È probabile che molti dubbi dubbi sulla strategia dettata da Washington covassero già al momento del voto unitario sulla Risoluzione di marzo. Se quei distinguo e quelle critiche emergono oggi è perché i sondaggi affermano all'unanimità che una porzione molto vasta del Paese, probabilmente maggioritaria, ne condivide il senso e perché la divaricazione latente tra gli interessi e dunque l'impostazione anglo- americana e quella della Ue, o almeno dei suoi Paesi centrali, è sempre meno celata. Le colombe della maggioranza, insomma, non inseguono il consenso dell'opinione pubblica ma si sentono legittimati e per usare un eufemismo ' incoraggiati' da quel consenso.

Una divisione sancita dal voto della sua maggioranza sarebbe per Draghi eventualità sommamente sgradita. Lo indebolirebbe nelle trattative con la Ue su capitoli determinanti come il Price Cap sul gas e lo stanziamento di un Energy Fund. Quel voto sarà evitato ma le dichiarazioni in aula dei vari partiti certificheranno la faglia che traversa la maggioranza.

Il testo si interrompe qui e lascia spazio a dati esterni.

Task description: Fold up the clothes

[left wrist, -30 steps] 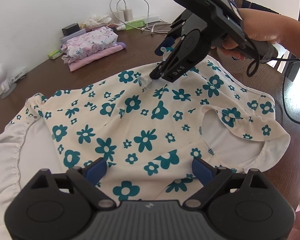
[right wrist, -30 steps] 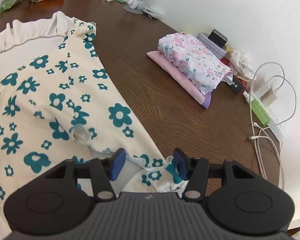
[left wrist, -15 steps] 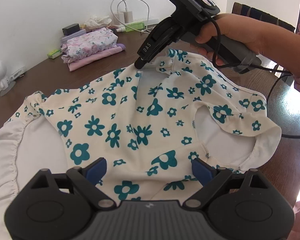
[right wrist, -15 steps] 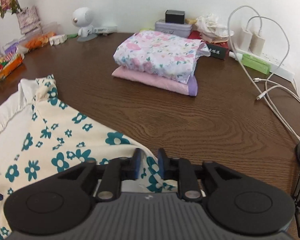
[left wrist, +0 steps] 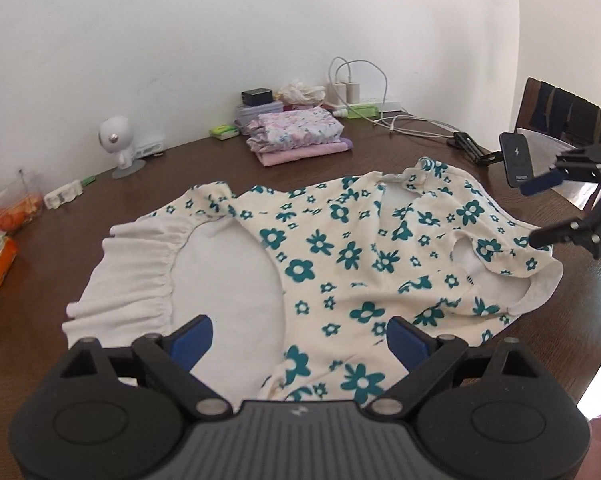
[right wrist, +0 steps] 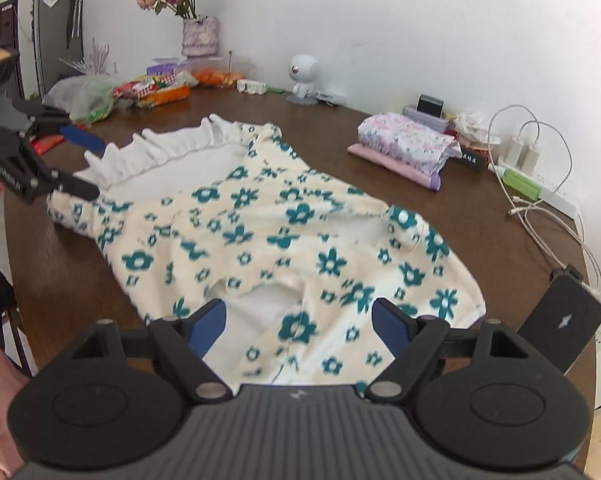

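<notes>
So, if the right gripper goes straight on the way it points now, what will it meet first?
Most likely the cream garment with teal flowers, lying just beyond the opening right gripper, which holds nothing; exact depth is unclear.

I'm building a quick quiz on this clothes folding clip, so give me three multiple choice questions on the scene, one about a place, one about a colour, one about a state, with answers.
1. Where is the stack of folded clothes?
A. near the wall
B. on the chair
C. on the floral garment

2. What colour are the flowers on the floral garment?
A. red
B. teal
C. yellow

3. How is the right tool?
A. clamped on cloth
B. open, gripping nothing
C. holding a cable

Answers: 1 A, it sits on the table by the wall. 2 B, teal blooms on cream. 3 B, its jaws are opening, with the cloth lying free beneath them.
</notes>
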Demonstrator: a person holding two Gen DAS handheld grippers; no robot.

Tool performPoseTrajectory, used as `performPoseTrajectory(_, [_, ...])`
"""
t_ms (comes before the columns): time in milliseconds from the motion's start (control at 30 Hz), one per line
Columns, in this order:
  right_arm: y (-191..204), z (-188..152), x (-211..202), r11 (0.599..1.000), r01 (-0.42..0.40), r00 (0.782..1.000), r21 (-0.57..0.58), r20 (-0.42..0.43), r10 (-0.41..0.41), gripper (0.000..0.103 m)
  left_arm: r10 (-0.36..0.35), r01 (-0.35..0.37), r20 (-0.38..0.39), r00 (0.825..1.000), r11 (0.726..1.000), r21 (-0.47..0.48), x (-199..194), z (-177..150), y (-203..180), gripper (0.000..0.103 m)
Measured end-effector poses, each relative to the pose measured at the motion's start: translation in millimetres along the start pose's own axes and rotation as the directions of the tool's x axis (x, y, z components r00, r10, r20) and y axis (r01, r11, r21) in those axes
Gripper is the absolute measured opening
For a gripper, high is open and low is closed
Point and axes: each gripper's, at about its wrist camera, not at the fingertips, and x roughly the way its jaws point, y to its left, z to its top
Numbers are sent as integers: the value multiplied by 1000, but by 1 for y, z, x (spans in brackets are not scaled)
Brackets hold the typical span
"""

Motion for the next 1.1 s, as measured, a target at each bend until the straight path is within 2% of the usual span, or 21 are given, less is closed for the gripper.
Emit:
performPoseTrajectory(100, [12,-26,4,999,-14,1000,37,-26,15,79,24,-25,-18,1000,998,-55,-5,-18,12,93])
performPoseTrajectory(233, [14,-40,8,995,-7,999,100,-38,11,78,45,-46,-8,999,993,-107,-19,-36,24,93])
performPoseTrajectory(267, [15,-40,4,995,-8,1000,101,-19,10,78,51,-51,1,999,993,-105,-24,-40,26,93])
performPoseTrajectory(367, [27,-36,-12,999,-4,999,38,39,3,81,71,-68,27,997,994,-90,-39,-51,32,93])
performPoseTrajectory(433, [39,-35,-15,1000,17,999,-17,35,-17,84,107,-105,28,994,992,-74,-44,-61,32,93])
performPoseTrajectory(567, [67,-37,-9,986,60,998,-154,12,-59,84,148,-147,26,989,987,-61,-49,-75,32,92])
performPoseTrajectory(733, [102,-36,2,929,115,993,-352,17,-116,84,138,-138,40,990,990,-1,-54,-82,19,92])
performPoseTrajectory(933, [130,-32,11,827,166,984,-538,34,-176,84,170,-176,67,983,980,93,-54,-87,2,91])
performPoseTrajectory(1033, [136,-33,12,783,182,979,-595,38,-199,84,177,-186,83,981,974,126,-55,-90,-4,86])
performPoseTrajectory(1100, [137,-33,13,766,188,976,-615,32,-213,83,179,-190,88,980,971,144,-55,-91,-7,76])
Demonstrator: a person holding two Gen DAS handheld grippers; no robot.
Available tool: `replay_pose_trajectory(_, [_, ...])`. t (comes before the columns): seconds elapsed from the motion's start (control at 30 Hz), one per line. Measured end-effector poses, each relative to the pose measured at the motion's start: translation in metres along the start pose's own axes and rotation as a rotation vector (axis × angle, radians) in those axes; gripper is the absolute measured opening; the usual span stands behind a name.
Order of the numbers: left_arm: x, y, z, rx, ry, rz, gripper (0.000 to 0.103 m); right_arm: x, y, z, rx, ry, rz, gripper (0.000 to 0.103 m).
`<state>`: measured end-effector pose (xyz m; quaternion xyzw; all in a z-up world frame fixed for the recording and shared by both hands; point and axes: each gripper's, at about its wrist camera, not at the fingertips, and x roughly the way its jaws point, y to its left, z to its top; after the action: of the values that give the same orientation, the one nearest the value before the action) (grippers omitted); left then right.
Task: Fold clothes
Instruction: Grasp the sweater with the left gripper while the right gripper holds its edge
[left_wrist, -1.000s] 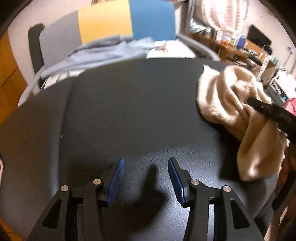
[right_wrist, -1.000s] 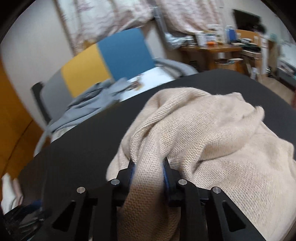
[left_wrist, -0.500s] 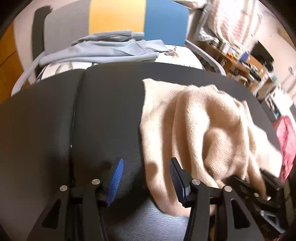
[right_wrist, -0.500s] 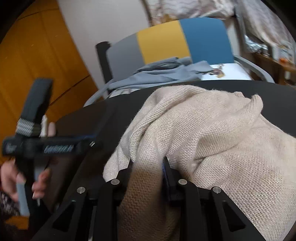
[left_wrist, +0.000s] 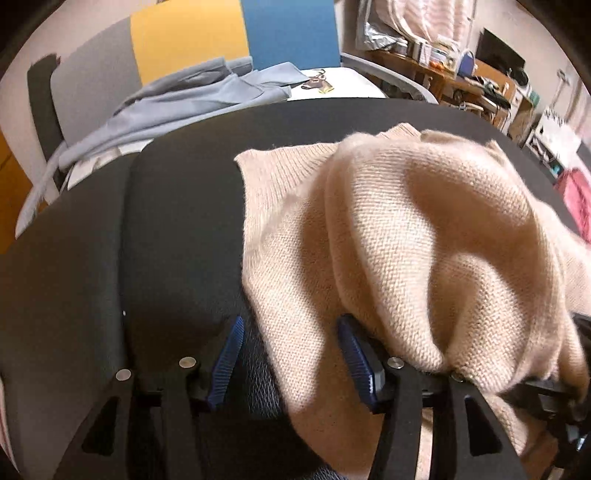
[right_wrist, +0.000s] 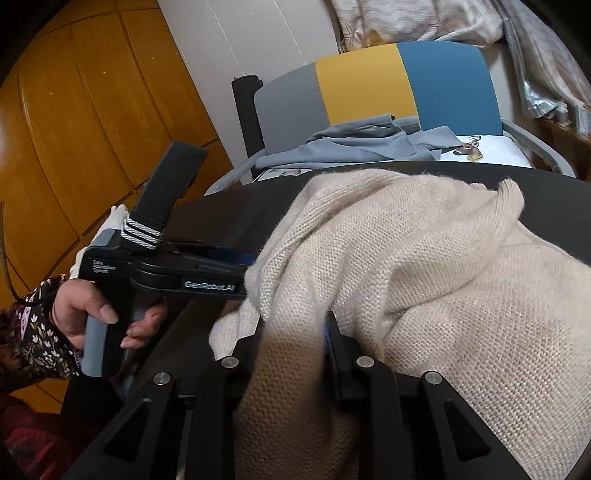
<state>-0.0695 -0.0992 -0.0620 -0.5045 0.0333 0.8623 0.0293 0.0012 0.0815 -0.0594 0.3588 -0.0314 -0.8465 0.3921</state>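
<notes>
Your right gripper (right_wrist: 293, 332) pinches a bunched fold of the cream sweater (left_wrist: 424, 229) heaped on the dark table (left_wrist: 177, 221); your left gripper (left_wrist: 290, 354) is opening over its edge; closing there risks grabbing several layers, leaving it crumpled.

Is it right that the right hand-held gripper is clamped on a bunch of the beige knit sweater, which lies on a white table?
Not quite. The right hand-held gripper is clamped on a bunch of the beige knit sweater, but the table is black, not white. The right wrist view shows the grip, and the left wrist view shows most of the dark tabletop.
</notes>
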Motion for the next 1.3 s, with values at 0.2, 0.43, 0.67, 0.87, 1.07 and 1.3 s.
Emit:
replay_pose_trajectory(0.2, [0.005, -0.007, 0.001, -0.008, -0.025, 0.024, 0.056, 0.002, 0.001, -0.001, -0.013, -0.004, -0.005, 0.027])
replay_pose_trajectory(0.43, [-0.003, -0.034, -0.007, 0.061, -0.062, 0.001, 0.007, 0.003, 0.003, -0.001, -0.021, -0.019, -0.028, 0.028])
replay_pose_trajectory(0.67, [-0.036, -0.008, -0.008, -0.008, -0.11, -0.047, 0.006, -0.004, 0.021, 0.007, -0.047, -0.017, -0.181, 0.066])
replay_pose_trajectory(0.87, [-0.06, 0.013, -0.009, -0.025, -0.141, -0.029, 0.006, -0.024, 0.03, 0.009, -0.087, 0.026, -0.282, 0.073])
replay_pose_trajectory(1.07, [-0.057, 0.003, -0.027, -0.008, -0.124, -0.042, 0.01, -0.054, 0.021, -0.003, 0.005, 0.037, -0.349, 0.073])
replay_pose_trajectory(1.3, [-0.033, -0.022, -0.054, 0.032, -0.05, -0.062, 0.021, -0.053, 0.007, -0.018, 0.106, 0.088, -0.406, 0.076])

Senza la spaccatura ufficiale e vistosa sancita da un voto, però, quelle voci potrebbero essere adoperate da Draghi come argomento pesante e forse decisivo a Bruxelles. Dimostrano infatti che il consenso iniziale intorno alle sanzioni e alla fornitura di armi si sta sgretolando in basso come in alto, nell'opinione pubblica e in Parlamento. Senza interventi tempestivi capaci di frenare le ricadute della crisi sulla popolazione, quel consenso verrà eroso rapidamente e sempre più, via via che il peso della crisi energetica, dei rincari e dell'inflazione si farà sentire. Mettere in campo una risposta europea alla crisi energetica e bellica al livello di quella dispiegata contro il Covid è dunque condizione necessaria per sostenere le politiche sin qui adottate nella crisi ucraina senza incorrere in una delegittimazione che resusciterebbe ancor più agguerrito di prima quello spettro del populismo che terrorizzava l'Unione fino a pochissimo tempo fa.

La divisione latente a Roma, insomma, può essere a modo suo una carta vincente a Bruxelles. Ma se non lo sarà, se l'Unione non riuscirà a trovare l'unità necessaria per rispondere alla crisi il quadro si rovescerà perché da un lato le divisioni si approfondiranno e dall'altro sfuggire al confronto giocando a rimpiattino come ha un po' fatto sinora Draghi diventerà impossibile.